[osis-core] morph regex error
Chris Little
osis-core@bibletechnologieswg.org
Mon, 08 Dec 2003 02:50:35 -0600
Troy A. Griffitts wrote:
> I think you are sorely incorrect about historical facts, but in regard
> to the current schema:
>
> You may argue that it SHOULD conform to osisIDRegex, but NOW is not the
> time to argue that.
>
> The PROBLEM I have is not this:
>
> <xs:attribute name="morph" type="osisIDType" use="optional"/>
>
> it's NOT defined that way in the schema. If that's what you want, we
> can talk/debate about changing it to the above at our next meeting.
>
> The PROBLEM is that being defined correctly, like this:
>
> <xs:attribute name="morph" type="osisGenType" use="optional"/>
>
> (which is how it IS defined in the official schema)
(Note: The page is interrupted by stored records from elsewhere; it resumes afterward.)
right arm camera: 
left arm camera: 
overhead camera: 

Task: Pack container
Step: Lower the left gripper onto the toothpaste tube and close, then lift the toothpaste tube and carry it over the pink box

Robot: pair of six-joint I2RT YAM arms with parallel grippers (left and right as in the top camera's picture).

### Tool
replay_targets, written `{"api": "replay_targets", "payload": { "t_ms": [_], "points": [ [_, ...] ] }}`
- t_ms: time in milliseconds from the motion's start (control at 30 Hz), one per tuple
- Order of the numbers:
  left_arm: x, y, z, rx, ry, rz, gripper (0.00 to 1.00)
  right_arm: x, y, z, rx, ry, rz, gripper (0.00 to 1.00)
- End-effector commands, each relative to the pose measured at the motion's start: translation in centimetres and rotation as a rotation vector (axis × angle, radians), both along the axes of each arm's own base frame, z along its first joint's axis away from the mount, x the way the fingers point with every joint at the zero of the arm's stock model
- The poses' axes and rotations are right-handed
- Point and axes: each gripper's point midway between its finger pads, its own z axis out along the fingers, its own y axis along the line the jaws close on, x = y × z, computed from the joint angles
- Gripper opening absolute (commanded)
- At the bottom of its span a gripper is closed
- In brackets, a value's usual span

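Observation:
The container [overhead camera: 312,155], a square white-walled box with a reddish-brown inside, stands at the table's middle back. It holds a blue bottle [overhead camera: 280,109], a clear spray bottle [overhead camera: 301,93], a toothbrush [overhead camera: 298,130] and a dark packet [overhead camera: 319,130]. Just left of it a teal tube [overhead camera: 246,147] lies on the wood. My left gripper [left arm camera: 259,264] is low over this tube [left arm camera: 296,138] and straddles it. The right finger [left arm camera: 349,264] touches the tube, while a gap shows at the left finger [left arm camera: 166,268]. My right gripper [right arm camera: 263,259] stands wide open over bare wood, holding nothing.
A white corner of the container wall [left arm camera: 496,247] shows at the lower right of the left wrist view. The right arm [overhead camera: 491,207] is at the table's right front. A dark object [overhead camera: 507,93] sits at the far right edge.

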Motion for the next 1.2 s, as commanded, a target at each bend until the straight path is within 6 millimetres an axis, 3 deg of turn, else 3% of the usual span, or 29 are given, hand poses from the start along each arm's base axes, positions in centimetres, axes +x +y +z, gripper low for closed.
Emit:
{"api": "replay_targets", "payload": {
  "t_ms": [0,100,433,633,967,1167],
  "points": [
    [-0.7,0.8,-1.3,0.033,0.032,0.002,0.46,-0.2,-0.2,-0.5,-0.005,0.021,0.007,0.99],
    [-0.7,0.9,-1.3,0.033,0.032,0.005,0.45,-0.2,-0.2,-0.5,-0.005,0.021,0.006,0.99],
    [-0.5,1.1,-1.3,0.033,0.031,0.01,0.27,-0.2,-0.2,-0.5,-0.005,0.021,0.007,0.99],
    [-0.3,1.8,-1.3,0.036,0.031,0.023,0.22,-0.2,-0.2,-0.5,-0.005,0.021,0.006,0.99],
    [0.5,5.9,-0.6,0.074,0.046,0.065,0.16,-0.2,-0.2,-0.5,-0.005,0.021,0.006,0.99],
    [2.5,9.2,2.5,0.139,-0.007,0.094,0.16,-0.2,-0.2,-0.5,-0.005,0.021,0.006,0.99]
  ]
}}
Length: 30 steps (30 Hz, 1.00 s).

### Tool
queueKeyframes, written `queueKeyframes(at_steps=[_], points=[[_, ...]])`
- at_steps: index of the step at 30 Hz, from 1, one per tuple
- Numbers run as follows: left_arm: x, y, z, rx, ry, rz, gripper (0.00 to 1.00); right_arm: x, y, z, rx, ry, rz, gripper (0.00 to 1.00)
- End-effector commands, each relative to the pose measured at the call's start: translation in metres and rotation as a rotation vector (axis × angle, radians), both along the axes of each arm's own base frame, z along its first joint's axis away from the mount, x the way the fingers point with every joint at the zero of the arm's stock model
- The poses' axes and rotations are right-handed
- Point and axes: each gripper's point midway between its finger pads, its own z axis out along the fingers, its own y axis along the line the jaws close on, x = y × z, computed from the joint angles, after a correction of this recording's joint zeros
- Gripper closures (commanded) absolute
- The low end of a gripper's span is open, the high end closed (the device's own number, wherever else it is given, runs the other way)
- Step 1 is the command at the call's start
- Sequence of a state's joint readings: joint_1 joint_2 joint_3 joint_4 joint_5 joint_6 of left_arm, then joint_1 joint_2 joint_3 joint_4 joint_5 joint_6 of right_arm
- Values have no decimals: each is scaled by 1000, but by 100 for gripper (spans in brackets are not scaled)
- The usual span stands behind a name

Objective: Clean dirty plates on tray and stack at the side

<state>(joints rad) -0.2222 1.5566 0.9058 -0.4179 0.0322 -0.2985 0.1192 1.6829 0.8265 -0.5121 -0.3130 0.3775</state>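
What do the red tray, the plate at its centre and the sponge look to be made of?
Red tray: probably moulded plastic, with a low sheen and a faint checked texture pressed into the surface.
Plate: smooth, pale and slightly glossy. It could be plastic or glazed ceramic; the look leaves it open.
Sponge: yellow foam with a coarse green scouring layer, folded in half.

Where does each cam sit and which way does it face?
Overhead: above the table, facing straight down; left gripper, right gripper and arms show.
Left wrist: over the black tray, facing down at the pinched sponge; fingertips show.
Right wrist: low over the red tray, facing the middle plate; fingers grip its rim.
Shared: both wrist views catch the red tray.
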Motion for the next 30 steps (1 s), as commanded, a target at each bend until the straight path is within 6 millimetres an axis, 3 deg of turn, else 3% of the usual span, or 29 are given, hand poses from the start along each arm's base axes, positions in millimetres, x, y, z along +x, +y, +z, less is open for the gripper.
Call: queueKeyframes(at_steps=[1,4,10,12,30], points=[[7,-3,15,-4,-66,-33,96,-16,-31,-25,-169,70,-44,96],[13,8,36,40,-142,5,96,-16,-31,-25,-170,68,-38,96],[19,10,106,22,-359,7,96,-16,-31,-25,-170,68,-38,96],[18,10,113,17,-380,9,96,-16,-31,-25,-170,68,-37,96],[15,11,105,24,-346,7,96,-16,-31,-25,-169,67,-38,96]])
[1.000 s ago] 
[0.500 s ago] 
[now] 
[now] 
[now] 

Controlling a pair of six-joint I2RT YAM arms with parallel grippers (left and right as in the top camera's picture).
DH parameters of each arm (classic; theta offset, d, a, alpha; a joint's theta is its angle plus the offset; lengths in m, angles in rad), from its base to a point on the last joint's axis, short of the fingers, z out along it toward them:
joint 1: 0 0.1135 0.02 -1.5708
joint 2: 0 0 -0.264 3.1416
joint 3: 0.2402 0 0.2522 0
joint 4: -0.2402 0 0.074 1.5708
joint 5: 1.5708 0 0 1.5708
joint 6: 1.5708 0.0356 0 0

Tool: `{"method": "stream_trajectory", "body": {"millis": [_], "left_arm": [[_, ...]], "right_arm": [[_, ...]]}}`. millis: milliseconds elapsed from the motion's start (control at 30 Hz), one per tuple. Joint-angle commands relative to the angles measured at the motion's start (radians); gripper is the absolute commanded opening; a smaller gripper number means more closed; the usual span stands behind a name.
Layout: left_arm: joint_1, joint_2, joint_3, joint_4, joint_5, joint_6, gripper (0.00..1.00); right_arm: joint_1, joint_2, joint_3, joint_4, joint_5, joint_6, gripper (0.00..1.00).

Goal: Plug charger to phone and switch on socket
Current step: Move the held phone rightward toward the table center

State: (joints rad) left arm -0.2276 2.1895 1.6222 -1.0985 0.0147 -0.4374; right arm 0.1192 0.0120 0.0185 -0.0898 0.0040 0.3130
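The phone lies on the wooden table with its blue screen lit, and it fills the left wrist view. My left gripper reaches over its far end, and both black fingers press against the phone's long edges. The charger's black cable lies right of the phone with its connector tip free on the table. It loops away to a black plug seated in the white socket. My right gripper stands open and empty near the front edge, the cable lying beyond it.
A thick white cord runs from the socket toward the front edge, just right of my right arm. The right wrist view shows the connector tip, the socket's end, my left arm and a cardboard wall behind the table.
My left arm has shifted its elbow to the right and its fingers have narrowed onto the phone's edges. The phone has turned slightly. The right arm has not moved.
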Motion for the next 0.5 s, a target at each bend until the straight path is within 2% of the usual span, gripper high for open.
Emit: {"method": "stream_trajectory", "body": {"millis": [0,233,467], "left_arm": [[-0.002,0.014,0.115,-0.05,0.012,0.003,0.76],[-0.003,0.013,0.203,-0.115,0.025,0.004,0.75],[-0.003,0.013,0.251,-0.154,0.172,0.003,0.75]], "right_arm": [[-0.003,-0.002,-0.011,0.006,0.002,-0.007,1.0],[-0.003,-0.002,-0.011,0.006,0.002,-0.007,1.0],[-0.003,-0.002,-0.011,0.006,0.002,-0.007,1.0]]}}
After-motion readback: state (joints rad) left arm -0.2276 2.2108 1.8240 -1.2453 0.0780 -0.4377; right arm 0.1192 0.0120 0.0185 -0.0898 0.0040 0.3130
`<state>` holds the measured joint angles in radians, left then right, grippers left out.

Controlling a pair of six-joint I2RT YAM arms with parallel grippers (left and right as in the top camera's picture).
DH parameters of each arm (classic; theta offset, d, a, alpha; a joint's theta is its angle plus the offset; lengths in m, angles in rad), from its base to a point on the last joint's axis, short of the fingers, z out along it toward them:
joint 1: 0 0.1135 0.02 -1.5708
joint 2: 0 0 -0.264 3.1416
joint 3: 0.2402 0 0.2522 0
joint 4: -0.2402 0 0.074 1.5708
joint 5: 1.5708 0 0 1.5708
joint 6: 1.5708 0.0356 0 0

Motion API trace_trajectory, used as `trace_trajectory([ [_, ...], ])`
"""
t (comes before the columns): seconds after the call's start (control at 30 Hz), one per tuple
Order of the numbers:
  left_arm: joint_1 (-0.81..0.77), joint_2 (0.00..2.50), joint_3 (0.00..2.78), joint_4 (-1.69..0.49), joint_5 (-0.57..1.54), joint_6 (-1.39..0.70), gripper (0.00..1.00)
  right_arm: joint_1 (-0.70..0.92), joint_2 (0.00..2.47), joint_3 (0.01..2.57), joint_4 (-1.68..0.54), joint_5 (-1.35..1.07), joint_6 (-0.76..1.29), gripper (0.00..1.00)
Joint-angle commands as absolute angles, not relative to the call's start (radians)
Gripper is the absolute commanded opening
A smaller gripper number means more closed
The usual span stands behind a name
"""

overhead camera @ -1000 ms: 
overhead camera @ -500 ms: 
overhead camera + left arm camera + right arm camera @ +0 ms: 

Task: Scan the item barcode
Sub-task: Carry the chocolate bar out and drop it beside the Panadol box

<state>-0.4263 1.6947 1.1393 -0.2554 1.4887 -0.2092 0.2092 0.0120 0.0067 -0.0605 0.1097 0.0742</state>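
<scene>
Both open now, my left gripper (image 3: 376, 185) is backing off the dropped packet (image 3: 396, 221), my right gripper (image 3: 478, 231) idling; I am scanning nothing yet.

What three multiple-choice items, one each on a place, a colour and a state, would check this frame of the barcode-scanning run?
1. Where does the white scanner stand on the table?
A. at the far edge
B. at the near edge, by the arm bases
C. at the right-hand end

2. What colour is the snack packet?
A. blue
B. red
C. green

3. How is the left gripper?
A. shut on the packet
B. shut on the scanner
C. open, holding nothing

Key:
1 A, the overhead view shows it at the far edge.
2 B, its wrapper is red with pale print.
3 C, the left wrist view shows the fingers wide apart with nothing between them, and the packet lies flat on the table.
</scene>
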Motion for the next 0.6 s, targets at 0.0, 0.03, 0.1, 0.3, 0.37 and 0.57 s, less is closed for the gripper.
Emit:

> osisGenType (osisGenRegex) SHOULD NOT BE RESTRICTED TO THE SAME THING AS
> osisIDType (osisIDRegex) or we wouldn't have 2 types.
>
>
> Does that make sense?
>
> -Troy.
>
>
> PS. Even if changing it to osisIDType was being proposed (which I think
> you've done). I still believe that a serious flaw exists in this proposal:
Really, that's not at all what I've "proposed" or would propose. I
simply believe that the morph attribute should be a value that can serve
as an osisID (or osisRef, for that matter). That means it needs to be
equal to, or a subset of, the osisID regex. It is such a regex
currently, and I think it works well.
> There has to be a way programmatically to restore the encoding WITHOUT
> the software knowing anything about the morph scheme or else we've
> forced enumeration of the known morph schemes in software implementation.
>
> e.g. You can't Change 'N-[G]@5' to 'N__G_5'. If we ever decide to force
> morph to conform to osisIDType, then we MUST provide a programmatic way
> to restore the original morph code, e.g 'N%2D%5BG%5D%405' Which I think
> still looks horrible and is not acceptable to me, but at least would
> allow me to remove the ambiguity and programmatically reconstruct the
> original code.
Does "N-[G]@5" actually exist as a morphological tag in some system or
are you just making up examples that would be difficult to encode? I
just looked through about 5 systems for morphological tagging in
BibleWorks (and know of 3 others used elsewhere for biblical languages)
and none of them require anything other than space or hyphen. In
linguistics, you might find a period used in a morphological tag (but in
those cases, you would never find a hyphen or a space--and finding a
period would itself be rare).
In no system that I'm aware of is any semantic content held by a
character other than letters & numbers. For that reason, I consider it
truly irrelevent how these are rendered. Internally, I believe they
should be represented by underscores. How they are rendered is a matter
of preference for stylesheet designers to determine.
--Chris